All regulatory and compliance activities should be risk-based. This ensures that prioritised resources are devoted to those high-risk obligations and compliance that have the most impact on the achievement of strategic objectives.

Adopting a risk-based approach to managing regulatory and compliance should result in:

  1. Improved outcomes with treatments and controls prioritised to deal with the most significant opportunities, uncertainties, risks (e.g., reputational risks) and issues.
  2. Efficiency gains as resources are strategically prioritised and used where they will most likely improve compliance outcomes and organisational performance.
  3. Reduced regulatory and compliance costs or increased opportunities.
  4. Better support for compliance as processes are clear and cost-effective.
  5. Opportunities, uncertainties, risks, and issues are being managed in a prioritised way.

Executives should work collaboratively with those responsible for compliance. Too many organisations put a band-aid on the obvious wound without making the necessary investments to fix the underlying compliance problem.

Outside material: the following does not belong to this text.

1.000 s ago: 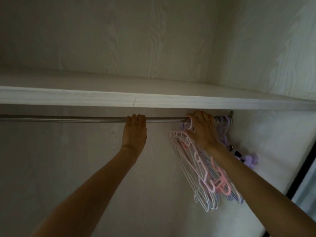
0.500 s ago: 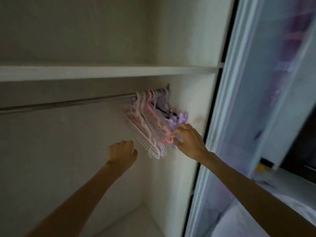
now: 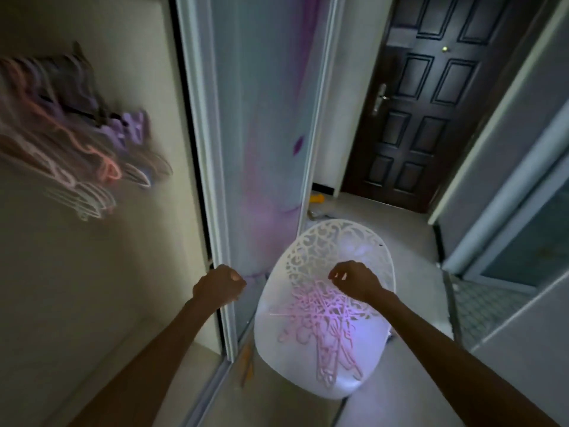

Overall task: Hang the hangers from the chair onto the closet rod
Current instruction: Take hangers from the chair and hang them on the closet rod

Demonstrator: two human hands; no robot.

Quality management and continuous improvement

Quality management is the process of meeting the quality or requirements expected by stakeholders.

The quality of something can be determined by comparing a set of inherent characteristics with a set of requirements. When those inherent characteristics meet all requirements, high or excellent quality is achieved.

From the perspective of strategy execution and organisational performance, use quality management to:

  1. Prioritise quality or improvement projects that are strategic, value-adding, and have the highest positive impact on the achievement of objectives and performance improvement.
  2. Develop and improve the strategy execution plan, objectives, and key performance indicators.
  3. Improve the quality of integrated reports and reporting systems and processes.
  4. Improve the framework, process, and integrated management system for executing the strategy.
  5. Ensure necessary compliance with the requirements of laws, industry and organisational standards and codes, principles of good governance and accepted community and ethical standards.
  6. Streamline the number of key controls required, thereby improving the effectiveness of the controls and control environment.
  7. Reduce waste and improve value.
  8. Sustain organisational success and performance.